### What you need to do:
A single number is the answer here: the count of lines in the records below in which the word "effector" appears.

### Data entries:

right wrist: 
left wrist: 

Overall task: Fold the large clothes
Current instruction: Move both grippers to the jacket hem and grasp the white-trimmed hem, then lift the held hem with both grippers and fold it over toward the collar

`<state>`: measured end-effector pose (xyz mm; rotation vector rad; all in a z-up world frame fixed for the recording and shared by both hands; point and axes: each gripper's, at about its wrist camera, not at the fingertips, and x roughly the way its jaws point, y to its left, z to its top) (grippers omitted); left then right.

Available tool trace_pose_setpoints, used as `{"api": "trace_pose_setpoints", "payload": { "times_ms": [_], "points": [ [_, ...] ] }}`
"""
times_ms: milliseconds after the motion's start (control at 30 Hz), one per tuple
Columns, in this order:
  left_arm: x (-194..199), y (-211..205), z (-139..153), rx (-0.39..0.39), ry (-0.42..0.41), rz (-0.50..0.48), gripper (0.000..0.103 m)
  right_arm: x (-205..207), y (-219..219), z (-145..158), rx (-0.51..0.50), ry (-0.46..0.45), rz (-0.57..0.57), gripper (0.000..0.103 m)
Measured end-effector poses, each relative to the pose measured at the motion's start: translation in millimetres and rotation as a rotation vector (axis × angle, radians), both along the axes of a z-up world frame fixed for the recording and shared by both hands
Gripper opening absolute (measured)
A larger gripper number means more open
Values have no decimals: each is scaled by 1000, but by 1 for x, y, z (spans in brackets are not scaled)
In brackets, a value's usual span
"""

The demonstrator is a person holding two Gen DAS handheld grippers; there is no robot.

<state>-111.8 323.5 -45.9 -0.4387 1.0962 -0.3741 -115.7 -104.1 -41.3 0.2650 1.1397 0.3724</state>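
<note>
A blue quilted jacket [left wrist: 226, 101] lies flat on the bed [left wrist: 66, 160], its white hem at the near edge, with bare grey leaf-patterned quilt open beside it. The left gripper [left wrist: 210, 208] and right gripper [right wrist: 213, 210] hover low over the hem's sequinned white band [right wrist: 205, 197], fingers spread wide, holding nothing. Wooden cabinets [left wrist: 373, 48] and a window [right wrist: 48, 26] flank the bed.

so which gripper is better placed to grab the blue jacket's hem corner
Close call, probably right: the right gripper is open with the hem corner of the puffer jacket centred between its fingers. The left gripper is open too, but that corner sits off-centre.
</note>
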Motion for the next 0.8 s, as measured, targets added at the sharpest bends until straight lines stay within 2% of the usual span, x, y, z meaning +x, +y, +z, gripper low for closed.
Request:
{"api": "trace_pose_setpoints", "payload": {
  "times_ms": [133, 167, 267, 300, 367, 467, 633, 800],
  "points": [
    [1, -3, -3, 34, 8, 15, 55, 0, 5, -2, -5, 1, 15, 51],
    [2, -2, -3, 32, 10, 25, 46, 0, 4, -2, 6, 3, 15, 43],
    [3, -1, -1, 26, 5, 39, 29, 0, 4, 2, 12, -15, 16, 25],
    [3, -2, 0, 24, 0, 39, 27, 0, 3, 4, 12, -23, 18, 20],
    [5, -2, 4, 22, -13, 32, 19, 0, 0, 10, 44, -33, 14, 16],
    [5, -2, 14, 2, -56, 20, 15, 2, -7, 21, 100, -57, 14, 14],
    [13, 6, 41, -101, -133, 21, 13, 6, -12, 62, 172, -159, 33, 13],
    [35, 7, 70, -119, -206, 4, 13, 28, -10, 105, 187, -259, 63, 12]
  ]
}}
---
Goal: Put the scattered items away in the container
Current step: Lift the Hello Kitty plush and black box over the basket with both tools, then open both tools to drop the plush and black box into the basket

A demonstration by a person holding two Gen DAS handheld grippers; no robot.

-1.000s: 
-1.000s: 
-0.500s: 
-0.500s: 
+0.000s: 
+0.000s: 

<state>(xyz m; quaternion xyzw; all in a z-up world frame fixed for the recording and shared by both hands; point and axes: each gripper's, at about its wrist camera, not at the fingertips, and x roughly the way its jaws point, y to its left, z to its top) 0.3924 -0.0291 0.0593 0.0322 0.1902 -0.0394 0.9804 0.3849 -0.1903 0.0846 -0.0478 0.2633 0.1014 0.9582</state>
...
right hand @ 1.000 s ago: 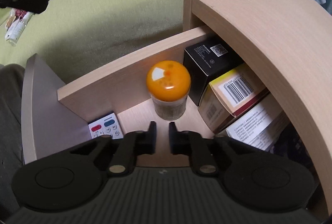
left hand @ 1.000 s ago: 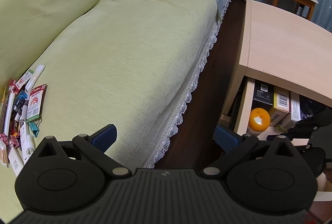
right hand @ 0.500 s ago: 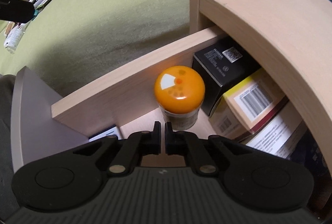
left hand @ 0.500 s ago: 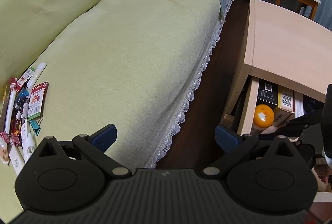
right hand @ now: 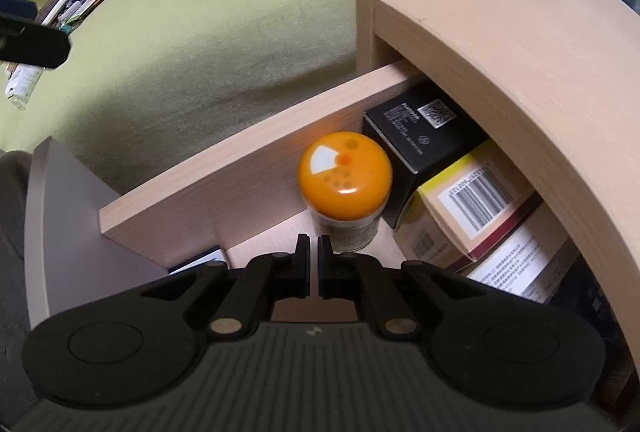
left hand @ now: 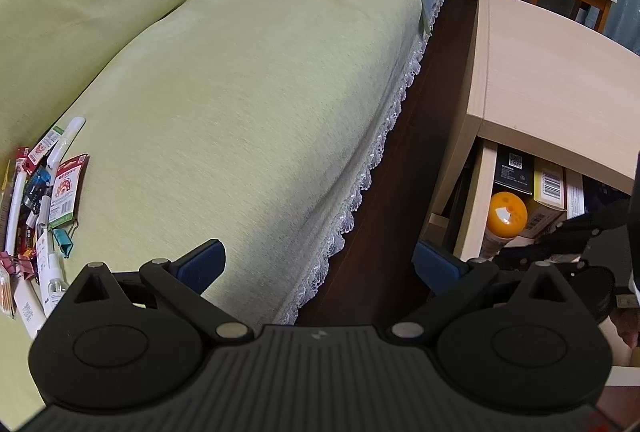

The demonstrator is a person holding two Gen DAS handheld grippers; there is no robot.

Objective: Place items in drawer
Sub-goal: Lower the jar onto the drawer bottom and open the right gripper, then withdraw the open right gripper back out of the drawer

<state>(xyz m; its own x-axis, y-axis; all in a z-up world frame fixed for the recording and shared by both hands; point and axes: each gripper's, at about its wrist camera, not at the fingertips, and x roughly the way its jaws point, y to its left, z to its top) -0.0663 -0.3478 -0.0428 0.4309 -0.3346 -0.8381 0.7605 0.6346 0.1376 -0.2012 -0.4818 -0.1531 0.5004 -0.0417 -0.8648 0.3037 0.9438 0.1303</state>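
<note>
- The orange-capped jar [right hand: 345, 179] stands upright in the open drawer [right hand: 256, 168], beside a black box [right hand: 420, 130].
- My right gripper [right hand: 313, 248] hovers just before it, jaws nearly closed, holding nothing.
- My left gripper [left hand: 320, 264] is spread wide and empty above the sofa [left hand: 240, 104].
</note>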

### Task result:
2